Sistem Islam Menyelamatkan dan Menyejahterakan
Islam selalu menyeru dan mengingatkan tentang hal kebaikan, untuk menyadarkan manusia akan tujuan hidupnya di bumi. Bahkan Allah memperingatkan kerusakan di bumi akibat ulah manusia. Oleh karena itu, harusnya menjaga kelestarian lingkungan untuk mendapatkan kelayakan dan kehidupan yang berkah.
“Telah tampak kerusakan di darat dan di laut disebabkan karena perbuatan tangan manusia, supaya Allah merasakan kepada mereka sebagian dari (akibat) perbuatan mereka, agar mereka kembali (ke jalan yang benar)” (TQS. Ar-Rum: 41).
Inilah seruan yang mengandung konsekuensi bahwa segala eksploitasi hingga mengundang bencana adalah buah kerusakan lingkungan yang disengaja. Sehingga manusia dan alam harusnya selaras. Manusia menjaga dan alam memberikan apa yang dibutuhkan sesuai porsinya.
Oleh karenanya dibutuhkan adanya negara dengan kebijakan yang berasaskan sistem yang benar. Negara yang menerapkan hukum Allah atau syariat. Sebab syariat akan mengatur semua sesuai dengan kapasitas dan tidak ada kekeliruan di dalamnya. Termasuk kebijakan yang lahir. Negara menjadi pelindung dan pengurus urusan umat. Rakyat yang tunduk dengan syariat.
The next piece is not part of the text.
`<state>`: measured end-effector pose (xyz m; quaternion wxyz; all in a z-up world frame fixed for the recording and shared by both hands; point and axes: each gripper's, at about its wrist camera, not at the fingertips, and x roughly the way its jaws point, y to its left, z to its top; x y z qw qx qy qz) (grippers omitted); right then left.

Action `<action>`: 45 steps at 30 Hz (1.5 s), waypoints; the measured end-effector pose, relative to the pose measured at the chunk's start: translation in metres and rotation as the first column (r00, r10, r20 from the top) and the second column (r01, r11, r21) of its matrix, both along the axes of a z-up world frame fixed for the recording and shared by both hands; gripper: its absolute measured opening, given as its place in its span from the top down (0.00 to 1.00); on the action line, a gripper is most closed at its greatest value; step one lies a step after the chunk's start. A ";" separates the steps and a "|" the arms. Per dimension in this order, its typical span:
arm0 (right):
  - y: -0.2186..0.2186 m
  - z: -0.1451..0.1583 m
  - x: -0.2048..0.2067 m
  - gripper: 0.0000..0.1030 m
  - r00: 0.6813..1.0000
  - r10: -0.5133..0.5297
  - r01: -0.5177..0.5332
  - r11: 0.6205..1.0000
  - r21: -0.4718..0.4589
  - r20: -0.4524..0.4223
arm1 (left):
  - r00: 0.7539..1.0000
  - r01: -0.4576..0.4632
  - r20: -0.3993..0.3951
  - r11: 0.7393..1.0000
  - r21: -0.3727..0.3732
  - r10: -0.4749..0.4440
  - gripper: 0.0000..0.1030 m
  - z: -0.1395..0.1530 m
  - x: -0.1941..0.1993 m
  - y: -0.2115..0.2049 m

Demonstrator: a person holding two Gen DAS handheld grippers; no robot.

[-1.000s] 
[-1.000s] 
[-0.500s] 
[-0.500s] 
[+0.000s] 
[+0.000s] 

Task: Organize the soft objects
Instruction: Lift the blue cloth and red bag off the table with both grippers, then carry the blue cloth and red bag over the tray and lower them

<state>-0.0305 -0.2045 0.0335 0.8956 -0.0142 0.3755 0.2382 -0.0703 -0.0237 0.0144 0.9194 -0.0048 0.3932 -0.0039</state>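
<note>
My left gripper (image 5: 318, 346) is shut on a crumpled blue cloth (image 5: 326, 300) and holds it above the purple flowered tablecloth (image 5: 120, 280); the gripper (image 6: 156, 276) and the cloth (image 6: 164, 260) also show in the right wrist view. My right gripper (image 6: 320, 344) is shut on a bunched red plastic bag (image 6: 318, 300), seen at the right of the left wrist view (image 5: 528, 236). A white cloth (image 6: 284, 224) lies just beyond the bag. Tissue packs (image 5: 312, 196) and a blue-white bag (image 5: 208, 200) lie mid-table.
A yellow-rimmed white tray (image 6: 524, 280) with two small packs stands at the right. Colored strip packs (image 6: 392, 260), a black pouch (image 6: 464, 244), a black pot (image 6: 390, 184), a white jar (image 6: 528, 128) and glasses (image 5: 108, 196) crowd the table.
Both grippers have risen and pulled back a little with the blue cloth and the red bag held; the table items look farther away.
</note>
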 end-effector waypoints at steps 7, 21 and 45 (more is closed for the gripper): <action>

Alam dijaga bersama untuk kemaslahatan.
Bahkan sebagai bentuk tanggungjawab negara terhadap bencana yang menimpa rakyatnya, negara akan mengeluarkan anggaran yang dibutuhkan. Anggaran tanpa pemangkasan, dan memperhatikan dampak jangka panjang terhadap kebijakan yang akan dijalankan, antisipasi dini mendengarkan pendapat para ahli untuk meminimalisir terjadinya bencana yang menyengsarakan rakyat.
Rakyat tidak dijadikan sebagai saingannya. Mereka bekerja dengan perintah syariat. Segala kebijakan yang dbuat tidak lain untuk keselamatan dan kesejahteraan rakyat. Bahkan, semua tata ruang kehidupan atau pemetaan wilayah sesuai fungsi alami. Misalnya, dilarangnya pembalakan liar, pengerukan tambang besar-besaran, perusakan hutan yang mengancam habitat alam, atau istilahnya membuat rancangan blue print untuk keamanan dan keselamatan rakyat. Tentu ini semua dilakukan oleh penguasa. Penguasa melakukannya dengan dorongan amanah sesuai seruan syariat dalam setiap kebijakan yang dirancangnya.